### Problem to work on
Write out exactly, with no other output, the lines below from the one that contains "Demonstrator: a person" through the end.

### Provided data

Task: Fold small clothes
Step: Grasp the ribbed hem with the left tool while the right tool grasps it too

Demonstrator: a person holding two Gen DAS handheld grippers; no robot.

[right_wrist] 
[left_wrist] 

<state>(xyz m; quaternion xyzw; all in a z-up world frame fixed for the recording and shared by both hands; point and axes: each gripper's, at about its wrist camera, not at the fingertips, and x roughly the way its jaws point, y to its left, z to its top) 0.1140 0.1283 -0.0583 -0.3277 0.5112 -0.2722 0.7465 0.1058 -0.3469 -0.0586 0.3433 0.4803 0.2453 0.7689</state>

### Answer for this exercise
Demonstrator: a person holding two Gen DAS handheld grippers; no robot.

[right_wrist] 
[left_wrist] 

<state>(xyz m; quaternion xyzw; all in a z-up world frame fixed for the recording and shared by both hands; point and axes: each gripper's, at about its wrist camera, not at the fingertips, and x roughly the way its jaws point, y to its left, z to its top) 0.1140 0.1283 -0.0583 -0.3277 0.5112 -0.2722 0.7465 0.1058 -0.3469 -0.0586 0.3433 0.4803 0.2453 0.7689</state>

This concludes the answer to the exercise.